- ASSIGNED TASK: A verbatim copy of all the data is required, minus any images.

DATASET CONTENT below:

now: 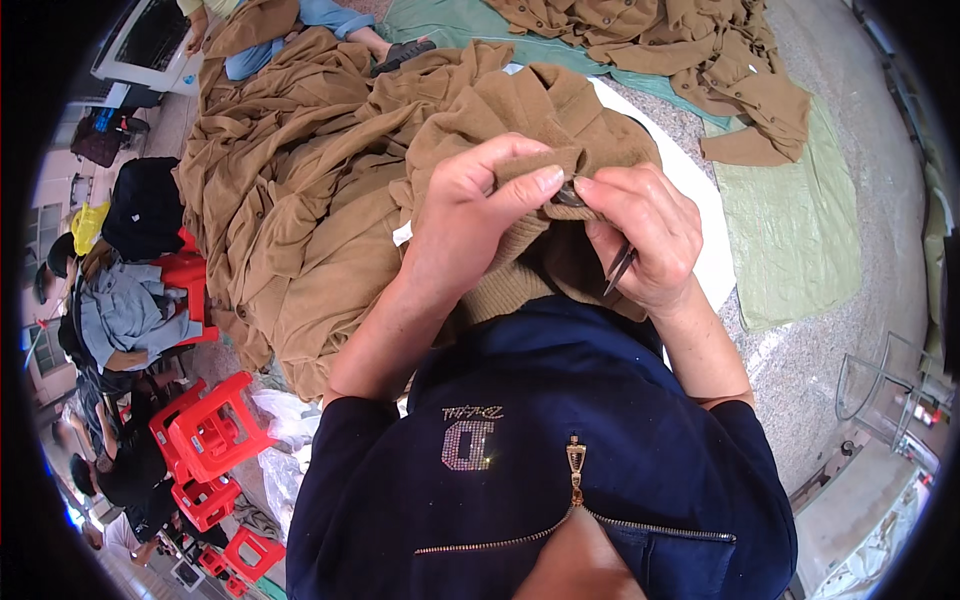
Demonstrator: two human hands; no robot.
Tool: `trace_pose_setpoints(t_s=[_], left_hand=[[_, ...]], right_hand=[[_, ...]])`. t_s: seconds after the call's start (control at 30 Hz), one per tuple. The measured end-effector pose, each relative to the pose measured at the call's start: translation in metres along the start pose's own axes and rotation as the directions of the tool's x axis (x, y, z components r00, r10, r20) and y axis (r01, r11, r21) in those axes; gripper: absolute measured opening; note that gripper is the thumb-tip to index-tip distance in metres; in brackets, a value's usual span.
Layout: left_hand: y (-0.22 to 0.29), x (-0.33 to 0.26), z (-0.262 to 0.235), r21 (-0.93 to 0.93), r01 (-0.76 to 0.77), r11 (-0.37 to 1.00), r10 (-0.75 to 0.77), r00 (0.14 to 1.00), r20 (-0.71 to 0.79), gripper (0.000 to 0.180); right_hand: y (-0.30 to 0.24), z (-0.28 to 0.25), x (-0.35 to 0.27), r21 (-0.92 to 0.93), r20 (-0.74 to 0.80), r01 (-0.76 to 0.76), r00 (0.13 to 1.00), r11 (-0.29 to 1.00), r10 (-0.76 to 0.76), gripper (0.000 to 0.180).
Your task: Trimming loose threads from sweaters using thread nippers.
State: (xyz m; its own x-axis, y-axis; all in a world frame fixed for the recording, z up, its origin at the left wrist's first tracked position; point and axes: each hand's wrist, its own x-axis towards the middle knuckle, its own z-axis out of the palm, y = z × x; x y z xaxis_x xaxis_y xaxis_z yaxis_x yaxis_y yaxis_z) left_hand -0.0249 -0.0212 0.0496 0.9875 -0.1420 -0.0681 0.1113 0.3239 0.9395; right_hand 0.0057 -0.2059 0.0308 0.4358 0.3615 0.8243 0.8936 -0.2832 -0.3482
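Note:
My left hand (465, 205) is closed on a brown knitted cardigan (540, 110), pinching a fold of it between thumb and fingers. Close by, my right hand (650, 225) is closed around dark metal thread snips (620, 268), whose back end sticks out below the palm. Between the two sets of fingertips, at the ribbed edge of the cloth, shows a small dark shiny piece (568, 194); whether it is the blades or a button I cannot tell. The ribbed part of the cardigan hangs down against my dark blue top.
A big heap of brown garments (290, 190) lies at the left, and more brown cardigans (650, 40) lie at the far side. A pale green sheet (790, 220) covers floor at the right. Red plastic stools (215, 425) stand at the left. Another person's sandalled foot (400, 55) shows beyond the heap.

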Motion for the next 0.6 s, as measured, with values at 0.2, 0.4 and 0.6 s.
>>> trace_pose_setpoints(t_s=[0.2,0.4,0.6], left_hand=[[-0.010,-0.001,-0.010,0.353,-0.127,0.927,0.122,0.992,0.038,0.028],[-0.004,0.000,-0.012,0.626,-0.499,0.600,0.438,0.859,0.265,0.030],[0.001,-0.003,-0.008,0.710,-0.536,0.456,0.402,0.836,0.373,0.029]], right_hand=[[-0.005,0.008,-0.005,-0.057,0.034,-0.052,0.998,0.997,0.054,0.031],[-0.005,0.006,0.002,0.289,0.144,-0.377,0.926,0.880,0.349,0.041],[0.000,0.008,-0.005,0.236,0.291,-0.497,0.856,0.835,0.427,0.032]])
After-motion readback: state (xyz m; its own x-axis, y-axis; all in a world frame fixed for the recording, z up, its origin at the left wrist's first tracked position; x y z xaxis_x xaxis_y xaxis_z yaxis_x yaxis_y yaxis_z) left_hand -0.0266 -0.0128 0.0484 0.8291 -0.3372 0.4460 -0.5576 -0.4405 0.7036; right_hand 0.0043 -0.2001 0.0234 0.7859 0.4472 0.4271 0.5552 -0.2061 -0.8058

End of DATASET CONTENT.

- REPLY:
now: 
Demonstrator: two human hands; no robot.
Tool: `trace_pose_setpoints(t_s=[_], left_hand=[[_, ...]], right_hand=[[_, ...]])`. t_s: seconds after the call's start (control at 30 Hz), one per tuple. The measured end-effector pose, each relative to the pose measured at the call's start: translation in metres along the start pose's own axes and rotation as the directions of the tool's x axis (x, y, z components r00, r10, r20) and y axis (r01, r11, r21) in those axes; gripper: absolute measured opening; note that gripper is the thumb-tip to index-tip distance in metres; in brackets, a value's usual span.
Layout: left_hand: y (-0.22 to 0.29), x (-0.33 to 0.26), z (-0.262 to 0.235), r21 (-0.93 to 0.93), r01 (-0.76 to 0.77), r11 (-0.37 to 1.00), r10 (-0.75 to 0.77), r00 (0.14 to 1.00), r20 (-0.71 to 0.79), gripper (0.000 to 0.180); right_hand: y (-0.30 to 0.24), z (-0.28 to 0.25), x (-0.35 to 0.27), r21 (-0.92 to 0.93), r20 (-0.74 to 0.80), r01 (-0.76 to 0.76), r00 (0.13 to 1.00), r11 (-0.29 to 1.00), r10 (-0.76 to 0.76), gripper (0.000 to 0.180).
Your task: Trimming loose threads from sweaters using thread nippers.
State: (xyz m; its own x-axis, y-axis; all in a world frame fixed for the recording, z up, its origin at the left wrist's first tracked position; point and axes: each hand's wrist, its own x-axis towards the middle knuckle, its own z-axis out of the palm, y = z × x; x y z xaxis_x xaxis_y xaxis_z yaxis_x yaxis_y yaxis_z) left_hand -0.0249 -0.0212 0.0496 0.9875 -0.1420 -0.0681 0.1113 0.3239 0.9395; right_hand 0.0057 -0.2059 0.0308 0.4358 0.3615 0.8243 0.8936 -0.2832 -0.3482
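Note:
My left hand (465, 205) is closed on a brown knitted cardigan (540, 110), pinching a fold of it between thumb and fingers. Close by, my right hand (650, 225) is closed around dark metal thread snips (620, 268), whose back end sticks out below the palm. Between the two sets of fingertips, at the ribbed edge of the cloth, shows a small dark shiny piece (568, 194); whether it is the blades or a button I cannot tell. The ribbed part of the cardigan hangs down against my dark blue top.
A big heap of brown garments (290, 190) lies at the left, and more brown cardigans (650, 40) lie at the far side. A pale green sheet (790, 220) covers floor at the right. Red plastic stools (215, 425) stand at the left. Another person's sandalled foot (400, 55) shows beyond the heap.
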
Motion for the next 0.6 s, as measured, with values at 0.2, 0.4 and 0.6 s.
>>> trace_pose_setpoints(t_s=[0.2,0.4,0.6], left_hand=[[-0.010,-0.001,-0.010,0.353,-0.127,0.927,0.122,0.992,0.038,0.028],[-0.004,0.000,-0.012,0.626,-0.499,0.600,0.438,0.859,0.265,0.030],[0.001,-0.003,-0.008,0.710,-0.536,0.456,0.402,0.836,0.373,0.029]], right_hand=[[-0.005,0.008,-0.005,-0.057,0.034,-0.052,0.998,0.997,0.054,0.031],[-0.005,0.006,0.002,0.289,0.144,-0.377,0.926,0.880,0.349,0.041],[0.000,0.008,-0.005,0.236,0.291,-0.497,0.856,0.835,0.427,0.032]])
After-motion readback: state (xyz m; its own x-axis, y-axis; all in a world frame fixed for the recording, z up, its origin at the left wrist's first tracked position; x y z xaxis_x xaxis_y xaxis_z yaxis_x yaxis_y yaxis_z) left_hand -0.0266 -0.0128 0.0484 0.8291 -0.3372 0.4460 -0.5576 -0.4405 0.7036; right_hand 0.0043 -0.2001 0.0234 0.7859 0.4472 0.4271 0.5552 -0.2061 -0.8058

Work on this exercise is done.